In an embodiment. The operation of driving the working coil WC based on the required power value may include increasing the output power value until the output power value of the working coil is equal to the required power value after the required power value is determined. The operation of controlling the driving of the working coil WC based on the container efficiency index (308) may further include adjusting the output power value to be a smaller value than the required power value, when the output power value of the working coil WC is equal to the required power value.

As described above, as the container efficiency index is lower and lower (i.e., the resonance current value is higher and higher), the controller 2 may lower the output power value of the working coil WC based on the resonance current value. In this instance, when the output power value of the working coil WC becomes lower, the heating speed of the container heated by the working coil WC could decrease or the temperature of the container could not rise sufficiently. Accordingly, when the container efficiency index is smaller than a preset fourth reference value at the time the output power value of the working coil WC is equal to the required power value, the controller 2 may adjust in advance the output power value to be a value smaller than the required power value, thereby preventing sudden output deterioration of the working coil WC due to the control based on the resonance current value.

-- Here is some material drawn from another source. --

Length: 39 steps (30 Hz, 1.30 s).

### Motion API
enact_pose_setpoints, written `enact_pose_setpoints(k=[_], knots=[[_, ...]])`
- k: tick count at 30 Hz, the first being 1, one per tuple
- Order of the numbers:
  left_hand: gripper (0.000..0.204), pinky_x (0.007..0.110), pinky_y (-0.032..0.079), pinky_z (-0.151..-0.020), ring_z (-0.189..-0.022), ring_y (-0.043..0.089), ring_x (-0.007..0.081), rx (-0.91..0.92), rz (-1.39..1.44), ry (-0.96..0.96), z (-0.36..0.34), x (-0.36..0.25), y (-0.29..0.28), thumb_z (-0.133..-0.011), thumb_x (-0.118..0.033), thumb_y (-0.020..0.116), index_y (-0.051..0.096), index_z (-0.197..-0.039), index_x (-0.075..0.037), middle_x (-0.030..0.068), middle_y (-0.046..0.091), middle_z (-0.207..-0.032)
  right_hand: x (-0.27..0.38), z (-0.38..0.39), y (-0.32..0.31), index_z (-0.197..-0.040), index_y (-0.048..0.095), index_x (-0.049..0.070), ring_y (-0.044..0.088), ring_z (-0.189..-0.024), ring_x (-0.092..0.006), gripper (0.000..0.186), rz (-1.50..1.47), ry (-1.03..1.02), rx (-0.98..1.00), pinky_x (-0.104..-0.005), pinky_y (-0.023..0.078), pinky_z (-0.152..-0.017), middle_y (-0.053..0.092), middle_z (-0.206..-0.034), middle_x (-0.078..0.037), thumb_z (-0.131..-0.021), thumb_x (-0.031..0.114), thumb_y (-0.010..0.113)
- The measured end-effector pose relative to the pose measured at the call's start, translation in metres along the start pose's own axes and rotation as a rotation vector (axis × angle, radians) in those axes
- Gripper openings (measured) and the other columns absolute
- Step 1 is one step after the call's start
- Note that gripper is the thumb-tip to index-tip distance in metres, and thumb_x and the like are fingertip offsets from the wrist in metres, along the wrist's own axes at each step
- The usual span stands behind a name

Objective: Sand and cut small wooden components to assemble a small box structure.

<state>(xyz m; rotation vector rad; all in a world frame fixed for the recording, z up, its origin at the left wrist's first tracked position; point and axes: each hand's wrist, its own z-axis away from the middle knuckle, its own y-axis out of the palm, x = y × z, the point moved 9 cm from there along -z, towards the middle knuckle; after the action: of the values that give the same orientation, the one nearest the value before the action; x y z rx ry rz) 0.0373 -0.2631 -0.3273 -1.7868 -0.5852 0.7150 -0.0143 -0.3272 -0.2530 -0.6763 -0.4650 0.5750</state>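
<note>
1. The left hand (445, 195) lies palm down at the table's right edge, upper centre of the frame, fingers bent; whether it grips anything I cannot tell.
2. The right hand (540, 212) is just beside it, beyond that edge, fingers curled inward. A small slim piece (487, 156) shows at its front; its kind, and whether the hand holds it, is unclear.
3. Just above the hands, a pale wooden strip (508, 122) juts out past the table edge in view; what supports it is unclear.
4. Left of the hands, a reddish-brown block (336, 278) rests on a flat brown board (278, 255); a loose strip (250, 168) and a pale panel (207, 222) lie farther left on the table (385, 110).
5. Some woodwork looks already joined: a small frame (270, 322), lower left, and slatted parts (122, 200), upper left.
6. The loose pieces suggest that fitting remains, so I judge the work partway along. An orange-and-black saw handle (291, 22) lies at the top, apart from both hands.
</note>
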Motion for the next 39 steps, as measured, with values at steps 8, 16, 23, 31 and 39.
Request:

FIG. 4 is a flow chart showing a method of controlling an induction heating device according to another embodiment.

The user may place a container on the working coil WC and set a power level through the manipulation region 118 (402).

When the power level is set, the controller 2 may determine a required power value corresponding to the power level set by the user, and may drive the working coil WC based on the determined required power value (404). For example, the controller 2 may gradually increase the output power value of the working coil WC until the output power value of the working coil WC is equal to the required power value.

When the working coil WC is driven, the controller 2 may measure a resonance current value of the working coil WC by using the resonance current sensor 35 (406).

The controller 2 may compare the measured resonance current value to a preset first reference value (408). When the resonance current value is smaller than the preset first reference value based on the result of the comparison, the controller 2 may constantly drive the working coil WC based on the required power value.

When the resonance current value is greater than the preset first reference value based on the result of the comparison (408), the controller 2 may calculate a container efficiency index (410). In an embodiment, the controller 2 may calculate the container efficiency index based on the output power value, the required power value and the resonance current value of the working coil WC and a preset limit current value. For example, the container efficiency index may be defined as in [Equation 2] above.

After calculating the container efficiency index, the controller may calculate an adjustment value based on the container efficiency index (412). In an embodiment, the controller 2 may calculate the adjustment value based on [Equation 3].

The controller 2 may adjust the required power value by subtracting the adjustment value from the required power value (414). After adjusting the required power value, the controller 2 may perform the operation (404) again.

According to the embodiment shown in FIG. 4, when the container having low container efficiency index is heated, the required power value may become smaller. Accordingly, when the container having the low container efficiency index is heated, the possibility of overheating or damage to the components around the working coil WC may be reduced.

FIG. 5 is a flow chart showing a method of controlling an induction heating device according to a further embodiment.

The user may place a container on the working coil WC and set a power level through the manipulation region 118 (502).

When the power level is set, the controller 2 may determine a required power value corresponding to the power level set by the user, and may drive the working coil WC based on the determined required power value (504). For example, the controller 2 may gradually increase the output power value of the working coil WC until the output power value of the working coil WC is equal to the required power value.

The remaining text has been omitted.